In 2019, the taxpayer filed his 2008 and 2009 returns reporting much lower income than CRA had assessed in 2015. As the 2008 return was filed (essentially requesting adjustments to the original assessment) more than 10 calendar years after the end of the year (December 31, 2008), no adjustments could be made to this year. The taxpayer relief provisions only allow an individual to request an adjustment up to ten calendar years after the relevant year. As such, CRA confirmed their 2015 assessment.
The taxpayer then tried to argue that the excess of capital gains assessed by CRA over his actual gains for 2008 should be treated as a capital loss carried forward to offset his gains realized in 2009. CRA refused to reassess the 2009 return for this adjustment.
The Court found that the taxpayer could not indirectly reduce the impact of the capital gain on his 2008 return by claiming a capital loss on his 2009 return.
It is typical for brokers not to include the cost base of securities disposed on the T5008 as they may not have the accurate information.

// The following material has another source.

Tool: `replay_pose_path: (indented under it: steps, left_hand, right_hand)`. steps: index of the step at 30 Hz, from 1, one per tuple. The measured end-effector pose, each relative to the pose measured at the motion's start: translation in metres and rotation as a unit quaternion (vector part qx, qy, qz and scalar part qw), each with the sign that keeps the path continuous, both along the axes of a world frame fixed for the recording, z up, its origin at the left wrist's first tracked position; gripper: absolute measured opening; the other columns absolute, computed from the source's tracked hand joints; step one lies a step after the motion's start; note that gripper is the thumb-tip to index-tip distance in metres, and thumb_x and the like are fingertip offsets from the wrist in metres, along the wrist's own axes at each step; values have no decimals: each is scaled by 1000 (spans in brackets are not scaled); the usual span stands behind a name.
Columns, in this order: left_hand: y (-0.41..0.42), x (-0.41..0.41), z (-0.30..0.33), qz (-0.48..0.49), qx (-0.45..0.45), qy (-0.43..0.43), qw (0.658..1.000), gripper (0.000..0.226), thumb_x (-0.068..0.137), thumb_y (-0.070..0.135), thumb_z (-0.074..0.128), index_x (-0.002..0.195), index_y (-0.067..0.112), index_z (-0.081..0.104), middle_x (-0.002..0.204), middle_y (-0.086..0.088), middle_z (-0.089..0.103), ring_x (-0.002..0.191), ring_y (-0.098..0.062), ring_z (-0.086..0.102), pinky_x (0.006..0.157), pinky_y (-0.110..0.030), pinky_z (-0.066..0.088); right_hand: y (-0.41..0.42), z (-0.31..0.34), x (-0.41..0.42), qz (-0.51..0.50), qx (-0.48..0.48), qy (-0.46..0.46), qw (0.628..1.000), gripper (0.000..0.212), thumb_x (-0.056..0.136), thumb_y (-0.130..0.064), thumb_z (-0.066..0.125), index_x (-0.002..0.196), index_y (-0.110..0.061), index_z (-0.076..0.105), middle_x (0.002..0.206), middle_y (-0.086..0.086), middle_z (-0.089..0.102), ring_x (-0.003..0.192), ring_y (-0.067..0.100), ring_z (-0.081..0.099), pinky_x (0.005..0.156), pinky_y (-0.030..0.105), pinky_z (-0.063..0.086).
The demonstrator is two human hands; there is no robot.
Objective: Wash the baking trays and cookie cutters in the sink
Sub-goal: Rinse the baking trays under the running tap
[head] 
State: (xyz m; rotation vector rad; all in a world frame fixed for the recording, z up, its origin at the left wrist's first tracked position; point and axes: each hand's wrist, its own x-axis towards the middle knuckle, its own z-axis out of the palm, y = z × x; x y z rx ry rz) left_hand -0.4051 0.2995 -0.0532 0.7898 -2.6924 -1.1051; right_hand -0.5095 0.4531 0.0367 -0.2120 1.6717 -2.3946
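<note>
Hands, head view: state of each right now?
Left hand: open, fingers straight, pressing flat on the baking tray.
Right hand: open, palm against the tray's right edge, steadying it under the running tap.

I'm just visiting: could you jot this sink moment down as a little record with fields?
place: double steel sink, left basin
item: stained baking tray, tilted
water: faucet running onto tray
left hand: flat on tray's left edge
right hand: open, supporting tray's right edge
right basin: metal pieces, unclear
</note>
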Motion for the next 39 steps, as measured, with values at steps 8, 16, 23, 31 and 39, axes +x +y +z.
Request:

Also, even if an amount is reported on a T5008, the transaction may not always result in a gain; some dispositions may be in a loss or break-even position. For example, money market fund dispositions are often reported; however, there is normally no gain or loss.
The preceding information is for educational purposes only. As it is impossible to include all situations, circumstances and exceptions in a newsletter such as this, a further review should be done by a qualified professional.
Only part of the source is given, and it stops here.